If you asked someone whether they would be willing to help the environment, more often than not they would give you a resounding yes as their answer. Ask them if they would be willing to pay extra for fuel to help reduce greenhouse gas emissions and nearly half would say no. That’s the finding of a new study run in the U.S. by the National Center for Public Policy Research (NCPPR).

The study found that 48% of Americans are unwilling to spend even a penny more in fuel taxes to reduce greenhouse gas emissions. At the other end of the scale, just 18% of those surveyed would be willing to pay 50 cents or more in taxes per gallon to reduce greenhouse emissions – an idea the U.S. government is considering.

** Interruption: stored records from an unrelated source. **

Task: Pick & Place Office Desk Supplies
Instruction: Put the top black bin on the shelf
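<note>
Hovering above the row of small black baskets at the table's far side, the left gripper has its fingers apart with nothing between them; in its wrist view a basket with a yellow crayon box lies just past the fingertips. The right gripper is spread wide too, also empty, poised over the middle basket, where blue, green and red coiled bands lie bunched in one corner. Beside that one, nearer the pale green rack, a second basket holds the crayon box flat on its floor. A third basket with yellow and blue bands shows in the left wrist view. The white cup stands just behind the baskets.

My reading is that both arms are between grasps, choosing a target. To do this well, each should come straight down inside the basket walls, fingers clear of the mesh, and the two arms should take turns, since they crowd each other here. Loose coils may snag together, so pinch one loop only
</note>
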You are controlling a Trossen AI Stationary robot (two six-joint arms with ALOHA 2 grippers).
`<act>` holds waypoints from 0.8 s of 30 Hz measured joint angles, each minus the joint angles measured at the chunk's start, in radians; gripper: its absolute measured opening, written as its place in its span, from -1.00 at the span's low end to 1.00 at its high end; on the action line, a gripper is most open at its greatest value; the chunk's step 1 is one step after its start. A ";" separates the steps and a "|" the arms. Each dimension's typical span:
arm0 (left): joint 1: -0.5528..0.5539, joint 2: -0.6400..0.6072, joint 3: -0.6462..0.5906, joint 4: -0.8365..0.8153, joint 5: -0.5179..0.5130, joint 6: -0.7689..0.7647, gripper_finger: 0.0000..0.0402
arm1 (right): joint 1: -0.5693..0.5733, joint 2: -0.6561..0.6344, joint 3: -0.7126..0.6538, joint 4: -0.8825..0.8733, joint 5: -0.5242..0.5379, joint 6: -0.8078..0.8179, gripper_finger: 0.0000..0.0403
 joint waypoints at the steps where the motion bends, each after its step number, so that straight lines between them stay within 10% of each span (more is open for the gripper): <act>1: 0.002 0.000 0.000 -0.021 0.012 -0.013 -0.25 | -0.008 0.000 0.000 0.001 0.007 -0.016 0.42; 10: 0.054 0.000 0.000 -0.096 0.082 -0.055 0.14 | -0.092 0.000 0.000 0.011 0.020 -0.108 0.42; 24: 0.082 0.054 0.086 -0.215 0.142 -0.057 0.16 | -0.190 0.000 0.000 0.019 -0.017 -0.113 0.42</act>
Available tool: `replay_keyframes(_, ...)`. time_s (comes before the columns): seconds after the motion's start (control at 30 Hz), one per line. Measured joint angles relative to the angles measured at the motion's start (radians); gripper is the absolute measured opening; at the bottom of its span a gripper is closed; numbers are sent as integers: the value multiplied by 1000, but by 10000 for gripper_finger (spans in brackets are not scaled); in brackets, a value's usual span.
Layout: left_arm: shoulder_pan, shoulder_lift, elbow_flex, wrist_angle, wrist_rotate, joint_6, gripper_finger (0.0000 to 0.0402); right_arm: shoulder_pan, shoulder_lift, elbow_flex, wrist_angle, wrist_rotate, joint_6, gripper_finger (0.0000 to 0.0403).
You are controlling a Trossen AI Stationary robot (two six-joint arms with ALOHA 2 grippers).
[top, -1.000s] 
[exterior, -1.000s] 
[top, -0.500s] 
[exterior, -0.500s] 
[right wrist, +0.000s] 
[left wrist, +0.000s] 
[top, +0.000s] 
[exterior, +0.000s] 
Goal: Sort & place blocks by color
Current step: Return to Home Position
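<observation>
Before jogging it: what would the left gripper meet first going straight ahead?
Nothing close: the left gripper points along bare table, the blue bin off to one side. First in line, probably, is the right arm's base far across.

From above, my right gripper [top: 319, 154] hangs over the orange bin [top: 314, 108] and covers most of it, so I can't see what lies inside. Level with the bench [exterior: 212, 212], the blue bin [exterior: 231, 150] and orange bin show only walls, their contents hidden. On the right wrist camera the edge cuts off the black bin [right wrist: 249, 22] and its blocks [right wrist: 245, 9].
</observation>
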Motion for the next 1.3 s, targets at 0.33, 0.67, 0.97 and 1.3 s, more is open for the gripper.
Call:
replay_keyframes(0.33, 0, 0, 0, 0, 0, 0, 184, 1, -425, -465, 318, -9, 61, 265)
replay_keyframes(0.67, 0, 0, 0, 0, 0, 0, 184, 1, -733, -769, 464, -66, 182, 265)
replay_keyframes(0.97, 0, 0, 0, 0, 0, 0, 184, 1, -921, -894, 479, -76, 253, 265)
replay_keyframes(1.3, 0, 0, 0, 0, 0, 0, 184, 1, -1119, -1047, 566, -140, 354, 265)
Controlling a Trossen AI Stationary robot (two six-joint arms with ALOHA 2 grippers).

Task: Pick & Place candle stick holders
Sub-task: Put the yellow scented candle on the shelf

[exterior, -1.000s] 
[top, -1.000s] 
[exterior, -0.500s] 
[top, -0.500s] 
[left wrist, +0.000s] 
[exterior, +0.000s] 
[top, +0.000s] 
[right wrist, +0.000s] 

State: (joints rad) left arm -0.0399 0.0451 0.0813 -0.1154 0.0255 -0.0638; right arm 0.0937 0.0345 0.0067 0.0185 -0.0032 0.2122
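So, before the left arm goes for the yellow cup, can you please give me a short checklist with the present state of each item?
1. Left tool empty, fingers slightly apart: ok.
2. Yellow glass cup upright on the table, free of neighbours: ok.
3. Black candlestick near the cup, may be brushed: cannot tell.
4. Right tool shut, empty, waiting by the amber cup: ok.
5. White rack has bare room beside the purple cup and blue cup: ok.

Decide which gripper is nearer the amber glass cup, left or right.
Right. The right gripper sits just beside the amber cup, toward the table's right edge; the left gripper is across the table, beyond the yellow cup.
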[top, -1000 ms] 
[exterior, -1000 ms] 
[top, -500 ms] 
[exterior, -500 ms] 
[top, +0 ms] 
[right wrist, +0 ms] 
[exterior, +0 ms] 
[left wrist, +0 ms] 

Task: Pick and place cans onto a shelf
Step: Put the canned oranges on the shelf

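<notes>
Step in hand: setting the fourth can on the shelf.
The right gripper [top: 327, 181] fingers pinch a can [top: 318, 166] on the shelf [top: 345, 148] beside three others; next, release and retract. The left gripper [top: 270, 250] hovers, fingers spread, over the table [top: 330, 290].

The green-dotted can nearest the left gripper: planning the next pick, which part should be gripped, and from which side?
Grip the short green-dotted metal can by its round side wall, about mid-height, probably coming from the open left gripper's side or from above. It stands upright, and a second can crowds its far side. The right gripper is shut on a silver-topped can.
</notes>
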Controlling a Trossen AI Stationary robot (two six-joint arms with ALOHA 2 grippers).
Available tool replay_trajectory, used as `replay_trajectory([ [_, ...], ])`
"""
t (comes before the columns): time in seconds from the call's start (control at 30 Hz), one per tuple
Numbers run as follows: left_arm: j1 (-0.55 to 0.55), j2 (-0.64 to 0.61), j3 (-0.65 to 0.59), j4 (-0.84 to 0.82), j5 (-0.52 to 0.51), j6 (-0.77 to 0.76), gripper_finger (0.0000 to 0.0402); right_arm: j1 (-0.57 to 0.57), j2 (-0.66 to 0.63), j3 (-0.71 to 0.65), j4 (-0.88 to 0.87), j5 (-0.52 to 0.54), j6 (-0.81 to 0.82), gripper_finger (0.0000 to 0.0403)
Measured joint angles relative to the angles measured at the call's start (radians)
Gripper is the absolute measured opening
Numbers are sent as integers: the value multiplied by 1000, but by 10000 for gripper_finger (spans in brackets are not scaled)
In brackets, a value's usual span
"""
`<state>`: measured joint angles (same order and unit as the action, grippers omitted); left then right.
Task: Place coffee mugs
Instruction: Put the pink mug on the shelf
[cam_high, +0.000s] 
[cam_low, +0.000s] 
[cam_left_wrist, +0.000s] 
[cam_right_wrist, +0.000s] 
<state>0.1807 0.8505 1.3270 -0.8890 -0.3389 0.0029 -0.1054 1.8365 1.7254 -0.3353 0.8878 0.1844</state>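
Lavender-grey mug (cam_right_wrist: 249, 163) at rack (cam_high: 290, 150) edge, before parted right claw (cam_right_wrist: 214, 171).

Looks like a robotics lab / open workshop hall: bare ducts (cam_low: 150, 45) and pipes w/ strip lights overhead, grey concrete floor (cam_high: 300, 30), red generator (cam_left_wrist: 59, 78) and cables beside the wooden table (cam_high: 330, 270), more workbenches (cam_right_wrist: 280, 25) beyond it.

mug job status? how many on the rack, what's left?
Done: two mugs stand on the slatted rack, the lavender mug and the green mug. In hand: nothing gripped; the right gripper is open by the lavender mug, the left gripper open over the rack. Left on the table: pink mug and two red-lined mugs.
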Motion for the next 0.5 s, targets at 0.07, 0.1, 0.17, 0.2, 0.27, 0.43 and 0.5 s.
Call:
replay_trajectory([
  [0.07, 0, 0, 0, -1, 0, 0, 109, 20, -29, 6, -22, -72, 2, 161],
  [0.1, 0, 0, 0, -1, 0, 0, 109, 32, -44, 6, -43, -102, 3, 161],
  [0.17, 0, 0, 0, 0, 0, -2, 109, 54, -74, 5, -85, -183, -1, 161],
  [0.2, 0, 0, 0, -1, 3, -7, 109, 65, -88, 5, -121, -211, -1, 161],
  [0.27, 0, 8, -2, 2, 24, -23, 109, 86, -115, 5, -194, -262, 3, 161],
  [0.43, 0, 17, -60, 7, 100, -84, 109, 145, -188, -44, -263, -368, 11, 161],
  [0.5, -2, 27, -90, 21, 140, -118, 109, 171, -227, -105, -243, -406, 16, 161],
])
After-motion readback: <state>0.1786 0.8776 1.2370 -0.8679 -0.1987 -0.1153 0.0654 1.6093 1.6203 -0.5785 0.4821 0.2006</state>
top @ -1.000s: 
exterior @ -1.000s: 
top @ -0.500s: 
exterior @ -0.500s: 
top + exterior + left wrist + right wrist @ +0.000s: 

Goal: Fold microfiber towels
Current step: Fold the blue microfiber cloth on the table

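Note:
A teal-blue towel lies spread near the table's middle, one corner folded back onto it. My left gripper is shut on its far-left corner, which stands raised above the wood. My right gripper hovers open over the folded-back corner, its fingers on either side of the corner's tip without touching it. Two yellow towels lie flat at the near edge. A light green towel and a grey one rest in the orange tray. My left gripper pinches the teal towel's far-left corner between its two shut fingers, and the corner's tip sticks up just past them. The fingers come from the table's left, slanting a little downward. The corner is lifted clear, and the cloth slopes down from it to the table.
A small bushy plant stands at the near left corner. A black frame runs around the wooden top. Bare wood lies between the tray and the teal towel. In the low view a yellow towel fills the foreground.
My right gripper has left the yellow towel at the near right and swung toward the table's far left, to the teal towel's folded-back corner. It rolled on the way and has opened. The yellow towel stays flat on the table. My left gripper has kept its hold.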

These results, however, need to be taken with a grain of salt. The NCPPR is well known for its right-wing, anti-environmentalist bias. The group is even sponsored by oil companies so it’s not surprising that it’s claiming a small tax on fuel to help the environment would be a bad idea. Officials even told respondents of the survey that eliminating every car in the U.S. would only reduce world emissions by a fraction, so it's easy to understand why most would be against the tax on fuel. Among those willing to pay more for gasoline to reduce emissions, 58% were found to be less willing to do so, and 42% much less willing, when informed their sacrifice would produce little positive results.

This is a little hard to swallow given the fact that NCPPR’s vice president David Ridenour also states that one-fifth of all U.S. CO2 emissions comes from light trucks and cars.